What needs to be done:
Output the full listing verbatim.

** Opening Information provided block **

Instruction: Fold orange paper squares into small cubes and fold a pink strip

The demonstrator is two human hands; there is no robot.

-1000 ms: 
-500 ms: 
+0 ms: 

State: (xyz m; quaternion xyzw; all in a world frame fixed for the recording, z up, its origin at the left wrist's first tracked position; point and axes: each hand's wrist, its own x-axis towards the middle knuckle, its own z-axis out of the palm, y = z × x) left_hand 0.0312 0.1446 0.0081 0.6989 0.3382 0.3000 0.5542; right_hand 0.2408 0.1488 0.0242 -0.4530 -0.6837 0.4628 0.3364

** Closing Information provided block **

Exercise solution:
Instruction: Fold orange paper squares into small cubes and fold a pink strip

The demonstrator is two human hands; there is no robot.

-1000 ms: 
-500 ms: 
+0 ms: 

State: (xyz m; quaternion xyzw; all in a world frame fixed for the recording, z up, its origin at the left wrist's first tracked position; point and axes: each hand's wrist, its own x-axis towards the middle knuckle, its own z-axis out of the palm, y = z × x) left_hand 0.0312 0.1446 0.0081 0.6989 0.3382 0.3000 0.5542; right_hand 0.2408 0.1488 0.0242 -0.4530 -0.6837 0.4628 0.3364

The output has nothing more to it.